[TASK TO COMPLETE] The required answer is the data below, restated word for word with images omitted.

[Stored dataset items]

+ + + +

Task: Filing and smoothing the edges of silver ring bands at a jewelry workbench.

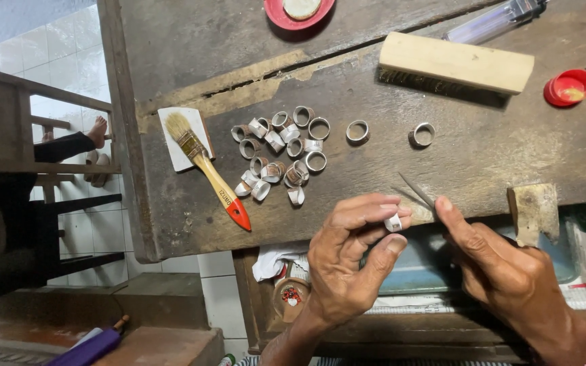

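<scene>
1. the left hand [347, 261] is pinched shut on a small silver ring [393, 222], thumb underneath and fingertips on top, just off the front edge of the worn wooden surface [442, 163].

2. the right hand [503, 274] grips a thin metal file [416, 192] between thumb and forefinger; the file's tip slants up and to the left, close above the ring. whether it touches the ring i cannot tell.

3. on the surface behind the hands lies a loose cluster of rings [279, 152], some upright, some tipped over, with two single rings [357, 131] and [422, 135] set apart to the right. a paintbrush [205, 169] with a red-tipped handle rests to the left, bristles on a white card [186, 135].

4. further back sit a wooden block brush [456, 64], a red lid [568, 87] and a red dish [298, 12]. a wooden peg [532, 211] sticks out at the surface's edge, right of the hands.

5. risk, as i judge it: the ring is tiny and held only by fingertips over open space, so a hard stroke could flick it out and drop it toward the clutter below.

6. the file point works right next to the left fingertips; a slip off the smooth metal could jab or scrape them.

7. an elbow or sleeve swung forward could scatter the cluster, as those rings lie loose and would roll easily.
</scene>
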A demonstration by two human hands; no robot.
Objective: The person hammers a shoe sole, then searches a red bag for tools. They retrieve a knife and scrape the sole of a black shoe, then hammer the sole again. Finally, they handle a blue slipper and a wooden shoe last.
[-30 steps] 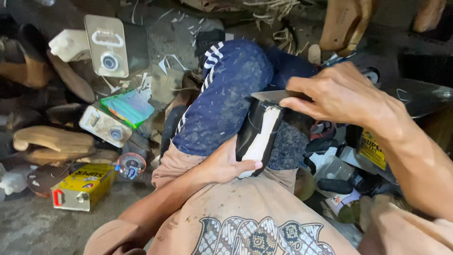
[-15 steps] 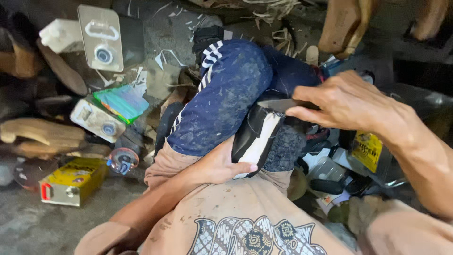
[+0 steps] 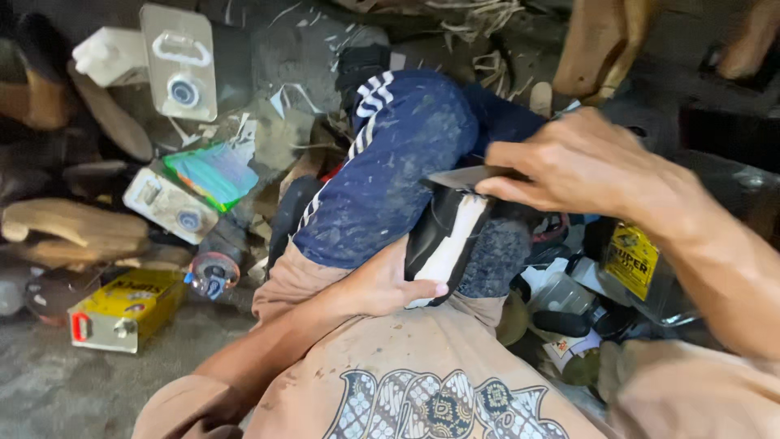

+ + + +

[TASK ANSWER]
Task: Filing and smoothing the edges of silver ring bands at a jewelry workbench.


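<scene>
1. the left hand [347, 261] is pinched shut on a small silver ring [393, 222], thumb underneath and fingertips on top, just off the front edge of the worn wooden surface [442, 163].

2. the right hand [503, 274] grips a thin metal file [416, 192] between thumb and forefinger; the file's tip slants up and to the left, close above the ring. whether it touches the ring i cannot tell.

3. on the surface behind the hands lies a loose cluster of rings [279, 152], some upright, some tipped over, with two single rings [357, 131] and [422, 135] set apart to the right. a paintbrush [205, 169] with a red-tipped handle rests to the left, bristles on a white card [186, 135].

4. further back sit a wooden block brush [456, 64], a red lid [568, 87] and a red dish [298, 12]. a wooden peg [532, 211] sticks out at the surface's edge, right of the hands.

5. risk, as i judge it: the ring is tiny and held only by fingertips over open space, so a hard stroke could flick it out and drop it toward the clutter below.

6. the file point works right next to the left fingertips; a slip off the smooth metal could jab or scrape them.

7. an elbow or sleeve swung forward could scatter the cluster, as those rings lie loose and would roll easily.
</scene>
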A demonstration by two human hands; no robot.
Objective: The person hammers a shoe sole, then searches a red bag for tools. They retrieve a knife and scrape the sole of a black shoe, then hammer the sole again. Finally, they handle a blue slipper and a wooden shoe last.
[-30 steps] 
[-15 steps] 
[+0 steps] 

Nothing else is part of this exercise.